4. Study of DC and AC Conductivity of the Pressboard-Bio Insulating Oil-Moisture Composite

Figure 3 shows the frequency–temperature dependencies of AC conductivity for 1% by weight, 3% by weight, and 5% by weight moisture content. The figure shows that in the lowest frequency range, conductivity does not depend on frequency. Its value corresponds to the DC conductivity value. After exceeding a certain frequency value, an increase in conductivity is observed.
In articles [50,51], it was established that the frequency dependence of the conductivity of pressboard-oil-moisture composites is determined by two temperature factors. One of them is the temperature dependence of conductivity. The presence of activation energy of conductivity causes the conductivity curve to shift along the Y-axis with temperature changes. When the temperature changes, the relaxation time changes, and the σ(f) curve shifts along the X-axis. From Figure 3, it can be seen that in the low-frequency range, where σ(f) = const, temperature changes in the relaxation time do not affect the conductivity value. In this range, only the activation energy of conductivity influences conductivity. Utilizing this, the curves for temperatures of 30–70 °C were shifted along the X-axis to match the curve at 20 °C. An illustration of the results of such an operation is shown in Figure 4 for a sample with 3% by weight. This allowed for the elimination of the temperature dependence of conductivity on the curves, leaving only their dependence on the relaxation time.
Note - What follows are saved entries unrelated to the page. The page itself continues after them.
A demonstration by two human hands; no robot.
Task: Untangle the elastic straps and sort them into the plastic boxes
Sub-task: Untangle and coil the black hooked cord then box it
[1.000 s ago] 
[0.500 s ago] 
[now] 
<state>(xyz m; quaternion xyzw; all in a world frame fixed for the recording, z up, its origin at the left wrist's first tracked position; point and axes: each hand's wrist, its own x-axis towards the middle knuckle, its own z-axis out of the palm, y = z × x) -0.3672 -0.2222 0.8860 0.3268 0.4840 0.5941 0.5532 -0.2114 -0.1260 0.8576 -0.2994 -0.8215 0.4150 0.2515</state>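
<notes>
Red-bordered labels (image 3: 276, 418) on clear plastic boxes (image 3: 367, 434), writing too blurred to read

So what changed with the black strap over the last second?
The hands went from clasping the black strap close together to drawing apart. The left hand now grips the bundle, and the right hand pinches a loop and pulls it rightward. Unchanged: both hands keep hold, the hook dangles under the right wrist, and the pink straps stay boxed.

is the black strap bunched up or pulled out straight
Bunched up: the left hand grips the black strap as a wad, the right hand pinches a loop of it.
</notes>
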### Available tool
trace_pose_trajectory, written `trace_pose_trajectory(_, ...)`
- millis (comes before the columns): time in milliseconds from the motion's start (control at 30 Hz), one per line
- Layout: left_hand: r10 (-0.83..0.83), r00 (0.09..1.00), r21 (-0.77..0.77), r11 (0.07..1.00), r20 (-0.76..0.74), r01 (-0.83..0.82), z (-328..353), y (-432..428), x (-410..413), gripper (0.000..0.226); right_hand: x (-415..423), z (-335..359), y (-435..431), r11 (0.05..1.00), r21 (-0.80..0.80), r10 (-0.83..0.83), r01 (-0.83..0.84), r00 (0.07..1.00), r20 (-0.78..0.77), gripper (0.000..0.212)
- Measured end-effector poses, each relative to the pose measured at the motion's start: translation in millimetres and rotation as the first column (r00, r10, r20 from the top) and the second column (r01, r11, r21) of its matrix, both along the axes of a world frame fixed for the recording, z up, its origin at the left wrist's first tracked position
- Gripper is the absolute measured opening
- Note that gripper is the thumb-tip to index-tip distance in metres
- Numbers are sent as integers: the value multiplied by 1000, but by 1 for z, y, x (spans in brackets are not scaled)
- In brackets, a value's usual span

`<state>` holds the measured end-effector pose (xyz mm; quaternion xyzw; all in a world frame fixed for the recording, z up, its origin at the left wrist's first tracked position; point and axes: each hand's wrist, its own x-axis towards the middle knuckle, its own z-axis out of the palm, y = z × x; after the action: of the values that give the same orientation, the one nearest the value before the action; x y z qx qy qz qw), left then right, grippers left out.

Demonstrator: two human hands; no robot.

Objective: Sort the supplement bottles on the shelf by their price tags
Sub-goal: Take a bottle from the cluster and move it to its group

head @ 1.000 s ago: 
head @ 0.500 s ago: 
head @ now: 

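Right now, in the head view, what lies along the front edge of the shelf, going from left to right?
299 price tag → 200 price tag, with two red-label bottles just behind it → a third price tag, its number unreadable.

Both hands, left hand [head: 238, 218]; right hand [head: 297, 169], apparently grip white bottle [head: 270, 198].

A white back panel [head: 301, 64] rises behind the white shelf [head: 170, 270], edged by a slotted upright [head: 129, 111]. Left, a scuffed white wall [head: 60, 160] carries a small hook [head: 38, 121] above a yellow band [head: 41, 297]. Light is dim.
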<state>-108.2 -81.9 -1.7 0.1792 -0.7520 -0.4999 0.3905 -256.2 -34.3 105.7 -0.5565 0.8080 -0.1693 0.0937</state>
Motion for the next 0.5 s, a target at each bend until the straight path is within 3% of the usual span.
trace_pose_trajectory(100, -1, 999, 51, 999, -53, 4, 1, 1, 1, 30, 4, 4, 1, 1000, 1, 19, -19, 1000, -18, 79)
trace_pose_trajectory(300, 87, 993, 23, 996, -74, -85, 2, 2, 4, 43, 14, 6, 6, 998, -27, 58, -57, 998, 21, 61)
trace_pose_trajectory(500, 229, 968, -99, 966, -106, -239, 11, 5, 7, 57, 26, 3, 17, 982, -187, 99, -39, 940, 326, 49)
To determine the activation energy of the relaxation time ΔE(τ), 16 conductivity values ranging from 10−12 S/m to 4 · 10−11 S/m, where the curves for all measurement temperatures are located, were selected from the curves in Figure 4. For each selected conductivity value, the frequency values for each measurement temperature were read. Based on them, Arrhenius plots were drawn, presented in Figure 5, and linear approximations were made.
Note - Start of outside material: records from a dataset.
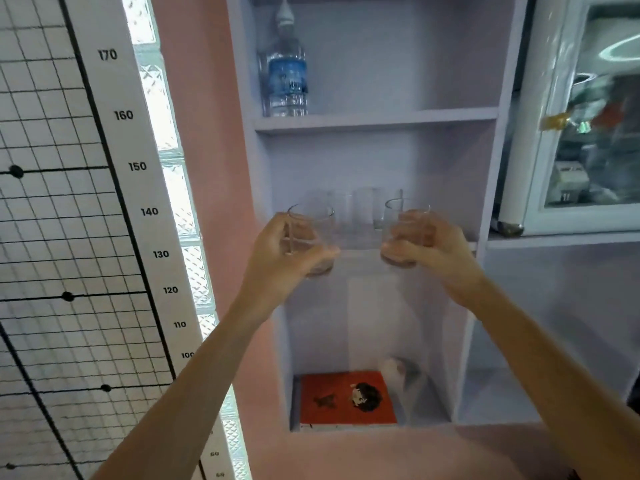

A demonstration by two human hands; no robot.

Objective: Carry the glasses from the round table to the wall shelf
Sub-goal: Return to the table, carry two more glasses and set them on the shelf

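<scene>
Clear glass in each hand: left hand (pixel 277 251) wraps 1 tumbler (pixel 311 237), right hand (pixel 422 251) wraps another (pixel 405 233), both held just in front of the middle board of the wall shelf (pixel 377 119). Other glasses (pixel 360 209) already stand at the back. Placing step, I'd judge; next needs both set upright in front w/o knocking those.

Held glasses (pixel 313 237) before wall shelf (pixel 377 121)
</scene>
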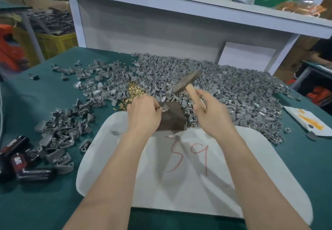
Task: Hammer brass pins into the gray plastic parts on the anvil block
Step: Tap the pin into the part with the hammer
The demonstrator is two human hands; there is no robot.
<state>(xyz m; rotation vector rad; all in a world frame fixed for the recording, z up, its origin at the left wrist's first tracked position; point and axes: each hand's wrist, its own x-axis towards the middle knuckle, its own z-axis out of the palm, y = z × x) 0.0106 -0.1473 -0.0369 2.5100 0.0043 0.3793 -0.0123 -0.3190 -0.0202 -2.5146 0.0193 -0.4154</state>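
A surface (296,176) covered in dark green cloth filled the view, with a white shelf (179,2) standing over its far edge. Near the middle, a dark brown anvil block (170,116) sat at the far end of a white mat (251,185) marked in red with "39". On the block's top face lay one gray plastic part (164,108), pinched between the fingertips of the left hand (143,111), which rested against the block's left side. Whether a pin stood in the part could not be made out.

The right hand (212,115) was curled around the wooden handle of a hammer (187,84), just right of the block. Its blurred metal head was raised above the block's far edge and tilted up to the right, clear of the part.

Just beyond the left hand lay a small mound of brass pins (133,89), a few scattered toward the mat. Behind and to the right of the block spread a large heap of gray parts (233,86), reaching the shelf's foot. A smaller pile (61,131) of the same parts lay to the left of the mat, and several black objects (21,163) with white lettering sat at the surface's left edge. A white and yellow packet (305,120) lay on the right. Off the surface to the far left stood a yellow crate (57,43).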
From Figure 5, it can be seen that the plots are linear and are almost parallel to each other. The approximation results are very good, as the coefficients of determination R2 are very close to unity (Table 1). Based on the obtained approximation dependencies, the values of ΔE(τ) were calculated, as shown in Table 1. Based on the obtained 16 values of ΔEi(τ), the mean ΔE(τ) and its determination uncertainty were calculated as ΔE(τ) ≈ (1.064 ± 0.0246) eV. This indicates high calculation accuracy, as the uncertainty is only ±2.3%.
Using the calculated mean value of ΔE(τ), the curves from Figure 3 for a sample with 3% by weight moisture content were recalculated to a temperature of 20 °C, shifting them along the X-axis to the left. The recalculation results are presented in Figure 6.
The performed shift allowed for eliminating the influence of relaxation time on the curves, leaving only their dependence on the ΔE(σ). In Figure 6, 16 frequency values ranging from 10−4 Hz to 101 Hz, where the curves for all temperatures are located, were selected. Using the conductivity values for each selected frequency, Arrhenius plots were drawn, and linear approximations were made (Figure 7).
Based on this, 16 values of the ΔE(σ) were calculated, along with the mean value and its determination uncertainty. It was found that ΔE(σ) ≈ (1.086 ± 0.0151) eV. The uncertainty in this case is only ±1.4%. Comparing the values of ΔE(τ) ≈ (1.064 ± 0.0246) eV and conductivity ΔE(σ) ≈ (1.086 ± 0.0151) eV shows that they are equal within the uncertainty. The difference between the mean values is only 0.022 eV and is smaller than the uncertainty of determining the ΔE(τ), which is ±0.0246 eV. The equality of these activation energies over a wide frequency range means that electron tunneling from the first well to the second, causing AC conductivity, and their return from the second well to the first, determining the relaxation time, occur between the same energy states. These states belong to water nanodroplets located in the pressboard impregnated with bio-oil (Figure 2).
The obtained ΔE value was used to recalculate the curves shown in Figure 3 to a reference temperature of 20 °C. First, the curves were shifted along the X-axis using the activation energy (Figure 6), and then along the Y-axis. The recalculation results are presented in Figure 8.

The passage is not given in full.